The city expanded its four percent transient room tax ordinance last year to include short-term rented homes and rooms.

Now, Owensboro City Attorney Mark Pfeifer says competitors of Airbnb have changed their policies to collect that tax directly.

“We allow for written agreements to be entered into Vrbo, Expedia and those online broker companies like Airbnb,” he said. “We’ve gotten good response from Vrbo and Airbnb, but Airbnb in Owensboro and across the state has refused to remit the tax.”

As of Wednesday, there are currently 80 rental properties in the Owensboro area listed on the Airbnb website.

14 News spoke with more than a dozen of those homeowners today, who say some of their first calls this morning were to accountants or Airbnb support.

Most weren’t even aware they were responsible for paying the tax themselves.

Under the city’s ordinance, the responsibility falls on the homeowner for paying the tax to the city and not the online broker --meaning these homeowners could be liable for a fine for every month they didn’t pay the tax and in extreme cases, jail time.

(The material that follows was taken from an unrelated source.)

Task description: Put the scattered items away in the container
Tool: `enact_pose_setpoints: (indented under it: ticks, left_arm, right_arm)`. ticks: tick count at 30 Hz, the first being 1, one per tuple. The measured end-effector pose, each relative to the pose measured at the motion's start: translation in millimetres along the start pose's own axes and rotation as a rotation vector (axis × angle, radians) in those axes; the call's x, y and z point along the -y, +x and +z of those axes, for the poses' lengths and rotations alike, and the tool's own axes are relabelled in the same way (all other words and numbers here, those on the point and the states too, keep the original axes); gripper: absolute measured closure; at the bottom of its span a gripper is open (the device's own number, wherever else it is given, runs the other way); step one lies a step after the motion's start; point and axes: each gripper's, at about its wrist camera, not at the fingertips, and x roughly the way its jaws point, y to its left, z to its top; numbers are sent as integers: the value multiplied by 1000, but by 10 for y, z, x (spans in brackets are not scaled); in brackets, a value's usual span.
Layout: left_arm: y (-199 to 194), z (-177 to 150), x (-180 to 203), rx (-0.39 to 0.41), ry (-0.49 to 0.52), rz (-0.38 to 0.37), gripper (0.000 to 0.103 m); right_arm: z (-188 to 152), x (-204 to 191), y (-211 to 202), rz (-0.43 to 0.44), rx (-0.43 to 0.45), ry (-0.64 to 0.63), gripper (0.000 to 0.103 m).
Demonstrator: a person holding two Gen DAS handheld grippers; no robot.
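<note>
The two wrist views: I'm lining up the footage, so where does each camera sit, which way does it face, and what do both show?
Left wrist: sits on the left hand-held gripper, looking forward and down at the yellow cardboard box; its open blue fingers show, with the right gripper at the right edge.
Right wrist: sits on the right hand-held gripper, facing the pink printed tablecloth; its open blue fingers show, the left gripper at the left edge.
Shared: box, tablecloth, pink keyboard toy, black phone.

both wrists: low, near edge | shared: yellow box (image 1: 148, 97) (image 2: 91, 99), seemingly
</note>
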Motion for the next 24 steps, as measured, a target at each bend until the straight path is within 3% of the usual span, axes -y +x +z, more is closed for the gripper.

“Potentially, there’s a 30-day jail sentence,” Pfeifer said. “I wouldn’t expect that would be the first thing the city would do obviously, but there is a $500 fine for not complying and that would be more likely to be the remedy in this situation.”

Pfiefer said anyone with an Airbnb in Owensboro should register with the city and make sure they don’t have any outstanding fines.

Airbnb Public Policy Manager Vincent Fricilli said in a statement to 14 News,

“Since 2017 Airbnb has remitted nearly $38 million in tourism taxes to localities across Kentucky, and we want to continue to do the same across every town in the Commonwealth. We are working with the General Assembly on a solution, already used by other states, to create a tax collection system that will reduce the compliance burdens for every local government and ensure all localities receive local tourism taxes.”